Member of the Provincial Assembly of the Punjab
- Incumbent
- Assumed office 24 February 2024
- Succeeded by: Faisal Saleh Hayat
- Constituency: PP-125 (Jhang-I)
- In office 2002–2007
- In office 1997–1999
- In office 1993–1996

Personal details
- Born: 22 October 1949 (age 76) Jhang District, Punjab, Pakistan
- Party: PTI (2024-present)
- Other political affiliations: PML(Q) (1993-2002)
- Education: University of the Punjab

= Ghulam Ahmed Khan Gadi =

Pakistani politician

Sardar Ghulam Ahmed Khan Gadi (born 22 October 1949) is a Pakistani politician and a Member of the Provincial Assembly of the Punjab since 2024. He had been elected MPA three prior times; twice from 1993 to 1999 and the third time from 2002 to 2007.

==Early life==
Gadi was born on 22 October 1949 in Jhang District.
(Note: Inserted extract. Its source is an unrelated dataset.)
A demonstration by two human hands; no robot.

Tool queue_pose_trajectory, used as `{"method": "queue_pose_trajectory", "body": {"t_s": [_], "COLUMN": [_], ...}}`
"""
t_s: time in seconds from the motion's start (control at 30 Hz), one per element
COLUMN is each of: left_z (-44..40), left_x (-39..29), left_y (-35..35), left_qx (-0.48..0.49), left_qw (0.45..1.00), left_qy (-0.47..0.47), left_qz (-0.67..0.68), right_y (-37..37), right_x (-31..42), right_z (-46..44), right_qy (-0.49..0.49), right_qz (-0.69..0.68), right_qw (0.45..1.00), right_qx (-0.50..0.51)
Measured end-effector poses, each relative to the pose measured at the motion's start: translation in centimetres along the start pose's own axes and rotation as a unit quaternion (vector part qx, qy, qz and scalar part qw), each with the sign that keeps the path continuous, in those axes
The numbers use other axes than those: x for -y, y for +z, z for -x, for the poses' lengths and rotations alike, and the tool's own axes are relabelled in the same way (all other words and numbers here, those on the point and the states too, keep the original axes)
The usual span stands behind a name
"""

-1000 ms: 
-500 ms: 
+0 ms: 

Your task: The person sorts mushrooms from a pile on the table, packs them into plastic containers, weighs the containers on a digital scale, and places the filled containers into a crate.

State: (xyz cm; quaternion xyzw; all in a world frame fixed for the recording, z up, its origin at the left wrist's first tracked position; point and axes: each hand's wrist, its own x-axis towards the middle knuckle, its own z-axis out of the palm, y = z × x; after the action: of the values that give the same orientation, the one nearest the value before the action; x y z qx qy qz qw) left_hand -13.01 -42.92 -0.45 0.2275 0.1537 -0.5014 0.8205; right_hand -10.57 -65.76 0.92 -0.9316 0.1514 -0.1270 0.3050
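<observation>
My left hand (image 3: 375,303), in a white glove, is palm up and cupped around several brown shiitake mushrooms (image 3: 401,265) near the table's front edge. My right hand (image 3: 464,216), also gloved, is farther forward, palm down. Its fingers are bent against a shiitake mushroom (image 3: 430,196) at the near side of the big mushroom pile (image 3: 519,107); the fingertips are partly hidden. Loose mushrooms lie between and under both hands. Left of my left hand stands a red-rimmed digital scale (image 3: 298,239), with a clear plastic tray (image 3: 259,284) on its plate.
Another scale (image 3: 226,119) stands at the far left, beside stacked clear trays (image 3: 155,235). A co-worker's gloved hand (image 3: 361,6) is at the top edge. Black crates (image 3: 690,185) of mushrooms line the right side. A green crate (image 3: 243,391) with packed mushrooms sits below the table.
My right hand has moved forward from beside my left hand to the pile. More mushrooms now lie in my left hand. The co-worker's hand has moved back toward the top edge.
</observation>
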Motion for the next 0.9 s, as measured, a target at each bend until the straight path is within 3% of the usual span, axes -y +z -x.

He attended University of the Punjab, Lahore and graduated in 1970.

==Political career==
He was elected to the Provincial Assembly of the Punjab in 1993 Pakistani general election. In the 1997 Pakistani general election, he was re-elected and again as a candidate of Pakistan Muslim League (Q) from Constituency PP-124 (Jhang-I) in 2002.

He was re-elected as an independent candidate from Constituency PP-125 Jhang-I in the 2024 Pakistani general election. He received 55,734 votes and defeated former members Faisal Saleh Hayat, a candidate of Pakistan Muslim League (N), and Rai Taimoor Khan.